As one of the largest home loan servicers in the country, Mr. Cooper has been helping people with homeownership since 1994. Believing that the process could be streamlined, we saw an opportunity to revolutionize the way people bought their dream homes, starting with transforming paper-based processes. And we believed that digitizing and automating as much of that journey as possible was the way forward.
Traditionally, mortgage lenders require borrowers to submit various documents such as payslips and W2 wage and tax statements for loan applications. Since each document requires manual classification and verification, the process created significant delays to the borrower’s home-buying journey.
Adding to the complexity is the fact that there are more than 3,000 counties across the 50 U.S states. Each county has its own set of fees to record a deed when someone purchases a home. These fees often change and are difficult to determine. In some counties, you have to call the county office and discuss the fee amount over the phone. Every mortgage company must disclose fees including the county recording fee, in every closing statement for every mortgage.
To improve the customer experience and efficiency, we needed to streamline the mortgage process, from pre-approval to closing and post-closing to servicing. Our solution is to digitize and optimize business processes (such as classify documents, extract data, and predict fees) using machine learning (ML) during the entire lifecycle of the mortgage process.
Improving process efficiency using mortgage ML document classification and extraction
When we started this project in 2018, there wasn’t an off-the-shelf solution that could meet our functional and technical needs. We decided to build Pyro, our document management solution on Google Cloud. It is based on products like BigQuery and Vertex AI, which enabled us to quickly scale resources in the cloud to meet changes in demand.
Fast forward to today, Document AI is a product suite that provides simple and cost effective solutions to help the document lifecycle. These include pre-trained processors to classify and extract data from business documents.
Using Cloud AutoML on Vertex AI, we could quickly build and deploy models with minimal effort at a low cost. With Cloud AutoML, even business analysts with no ML programming background can train models and create endpoints with high confidence scores and accuracy.
Our ML model processes more than 2,200 pages per minute and classifies documents into predetermined categories with more than 90% accuracy, so customer service agents have accurate and real-time information when they speak to customers. The goal is to digitize as much of the mortgage process as possible so our customer service agents can focus on the customer, not paperwork. Our agents provide a human touch with sympathy and empathy to help customers overcome challenges in the mortgage process.
Within a year of launch, Pyro processed more than 932 million pages of mortgage documents, including a backlog of documents that would have taken 4.5 years to process manually.
Engaging with Google Cloud early in our product lifecycle journey helped us build our ML team in a meticulously planned manner. They provided the resources we lacked in-house. That allowed us to take our time to hire the right ML talent, rather than adding people too fast. We now have people on our team with different skill sets, ranging from subject matter experts who understand mortgage workflows to data engineers who build data pipelines by bringing data from multiple sources.

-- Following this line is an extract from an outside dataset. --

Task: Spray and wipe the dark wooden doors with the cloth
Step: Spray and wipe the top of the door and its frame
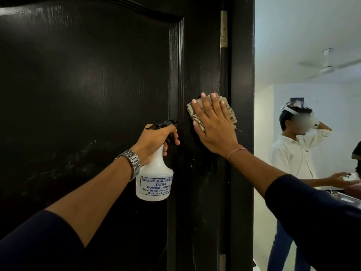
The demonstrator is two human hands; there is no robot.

Since the launch of Pyro, we have built a library of more than 300 mortgage-specific machine learning models on Google Cloud.
Moving forward into county fee recording estimation process
We wanted to broaden our horizons outside the documents world and build use cases and solutions that benefit a larger audience. We worked closely with our business team to identify challenges that we can solve with AI. One such area identified was county fee recording (CFR) estimation during the payoff quote process.
After the payoff funds are received, the Lien Release is sent for recording, which incurs a fee determined at a county level. The estimation process for this recording fee is difficult as the fee varies by county and depends on various factors. Everything from loan level county rules and property information to lien release page length, borrower information (including number of borrowers), and more. CFR may also change over time. Since there’s no standard formula to calculate the recording fee, customers are sometimes undercharged or overcharged. Any errors in CFR calculation adds to the cost of Mr. Cooper servicing the loan because the mortgage lender has to absorb the difference.
Every day, our loan servicing system generates a list of loans along with the loan information, property information, and county information. Typically, we need to calculate recording fees for thousands of loans on weekdays to millions of loans on weekends. In the past, the business team calculated the fee manually using spreadsheet-based tools. Our solution was to create an ML pipeline using regression models. It reads the loan, property, county, and customer information, while predicting the CFR. It then feeds it back to our loan servicing system for faster and more accurate estimates. Here’s how it works:
The loan servicing system generates a list of loan estimate requests that are automatically sent to Cloud Storage via our Secure File Transfer Protocol (SFTP) server.
Cloud Function is triggered, invoking a Vertex AI inference pipeline, which pre-processes the input information, runs predictions against our recording fee ML regression model, post-processes the predicted results into CSV files, and stores them on Cloud Storage.
Using historical data to fuel the future
Our initial training data for CFR is close to five million records, representing a subset of our historical data. To ensure that information remains up to date, we refresh our ML model by creating a training pipeline on Vertex AI to capture any changes in property information and county fees. We then expose the retrained model through the inference pipeline. The model currently runs at 96% accuracy.
Another key challenge we had to solve was, “how do we know how many pages before we generate the document?” The solution is a regression model that looks at the past five years of historical data to identify patterns. For example, if there are two borrowers with this particular property information in a specific county, the recording fee is estimated to be between $50 and $65.
Vertex AI brings MLOps capabilities, so we don’t need to build ML pipelines from scratch. This led to us taking less than 45 days to build this ML model. Since we went live in December 2021, we’ve achieved around 66% improvement in $ savings annually compared to our previous years when the process was run manually.
We’re now looking to extend the value of AI into our call center to further enhance the customer experience. By looking at call transcripts, we want to identify call cohorts based on the primary reason for their calls, and how we can resolve their queries much faster.
Our journey from manual, paper processes to the digital world has been transformative. Google Cloud is our partner of choice for creating change and bringing value to our customers, and we look forward to how we can further innovate together.